Given information:
^^^^

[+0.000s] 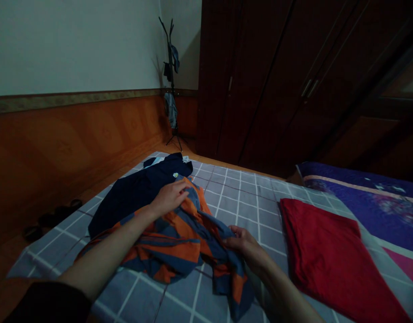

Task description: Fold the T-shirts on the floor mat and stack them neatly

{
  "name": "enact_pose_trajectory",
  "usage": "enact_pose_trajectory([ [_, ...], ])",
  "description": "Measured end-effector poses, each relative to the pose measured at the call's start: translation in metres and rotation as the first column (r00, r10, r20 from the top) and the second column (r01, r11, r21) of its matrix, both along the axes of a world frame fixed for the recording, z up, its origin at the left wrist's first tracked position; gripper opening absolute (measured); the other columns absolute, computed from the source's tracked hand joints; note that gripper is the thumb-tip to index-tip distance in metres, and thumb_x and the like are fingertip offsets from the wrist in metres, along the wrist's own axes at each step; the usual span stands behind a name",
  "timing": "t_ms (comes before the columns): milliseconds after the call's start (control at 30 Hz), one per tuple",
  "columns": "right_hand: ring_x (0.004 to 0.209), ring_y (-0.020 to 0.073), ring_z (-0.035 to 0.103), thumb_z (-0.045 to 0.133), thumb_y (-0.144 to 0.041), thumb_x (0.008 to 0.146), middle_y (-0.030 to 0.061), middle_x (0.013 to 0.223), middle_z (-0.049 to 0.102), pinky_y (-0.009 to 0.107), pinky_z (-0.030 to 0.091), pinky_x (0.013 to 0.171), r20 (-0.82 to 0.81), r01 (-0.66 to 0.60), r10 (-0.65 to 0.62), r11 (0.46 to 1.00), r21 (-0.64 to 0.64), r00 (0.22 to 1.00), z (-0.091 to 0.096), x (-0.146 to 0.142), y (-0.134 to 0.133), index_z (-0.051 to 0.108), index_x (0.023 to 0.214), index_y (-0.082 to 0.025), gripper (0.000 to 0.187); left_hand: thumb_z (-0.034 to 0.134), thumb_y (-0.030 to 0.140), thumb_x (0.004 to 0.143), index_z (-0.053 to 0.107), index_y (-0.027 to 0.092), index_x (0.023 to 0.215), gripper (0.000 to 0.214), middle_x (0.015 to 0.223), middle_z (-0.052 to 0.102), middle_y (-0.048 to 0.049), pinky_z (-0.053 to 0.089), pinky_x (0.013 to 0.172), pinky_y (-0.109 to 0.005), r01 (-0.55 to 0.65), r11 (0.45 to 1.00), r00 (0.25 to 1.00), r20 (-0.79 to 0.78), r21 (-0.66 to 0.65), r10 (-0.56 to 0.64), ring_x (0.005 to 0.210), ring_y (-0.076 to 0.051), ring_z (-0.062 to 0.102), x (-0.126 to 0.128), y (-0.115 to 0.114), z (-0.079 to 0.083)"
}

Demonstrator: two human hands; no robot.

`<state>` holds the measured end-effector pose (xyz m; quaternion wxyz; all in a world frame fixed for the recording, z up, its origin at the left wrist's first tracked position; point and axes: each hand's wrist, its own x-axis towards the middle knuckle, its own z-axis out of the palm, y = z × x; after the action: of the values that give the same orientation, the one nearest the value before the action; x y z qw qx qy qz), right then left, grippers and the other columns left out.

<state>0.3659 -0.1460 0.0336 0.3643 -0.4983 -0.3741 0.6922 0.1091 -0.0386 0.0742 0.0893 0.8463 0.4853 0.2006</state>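
An orange and blue-grey striped garment (179, 240) lies crumpled on a bed with a grey checked sheet (242, 193). My left hand (171, 195) is closed on its far edge, with the fingers curled into the cloth. Nearer and to the right, my right hand (242, 244) pinches another part of the same garment, and a loose end hangs down below it. Beyond my left forearm lies a dark navy shirt (135, 193) with a small badge, partly covered by the striped cloth.
On the right lies a folded red cloth (327, 251). A purple patterned mattress or quilt (368, 193) borders the bed there. Dark wardrobes (260, 80) stand behind, beside a coat stand (171, 80). Dark shoes or sandals (54, 217) sit on the floor at left.
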Motion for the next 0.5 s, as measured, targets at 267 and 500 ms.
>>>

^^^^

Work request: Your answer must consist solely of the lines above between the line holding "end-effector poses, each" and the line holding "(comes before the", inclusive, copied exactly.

Exercise output:
  "description": "Measured end-effector poses, each relative to the pose measured at the call's start: translation in metres and rotation as the first column (r00, r10, r20 from the top) and the second column (r01, r11, r21) of its matrix, both along the axes of a world frame fixed for the recording, z up, its origin at the left wrist's first tracked position; gripper opening absolute (measured); the other columns absolute, computed from the source's tracked hand joints; note that gripper is the thumb-tip to index-tip distance in metres, and thumb_x and the like are fingertip offsets from the wrist in metres, along the wrist's own axes at each step; the usual span stands behind a name",
  "timing": "t_ms (comes before the columns): milliseconds after the call's start (control at 30 Hz), one per tuple",

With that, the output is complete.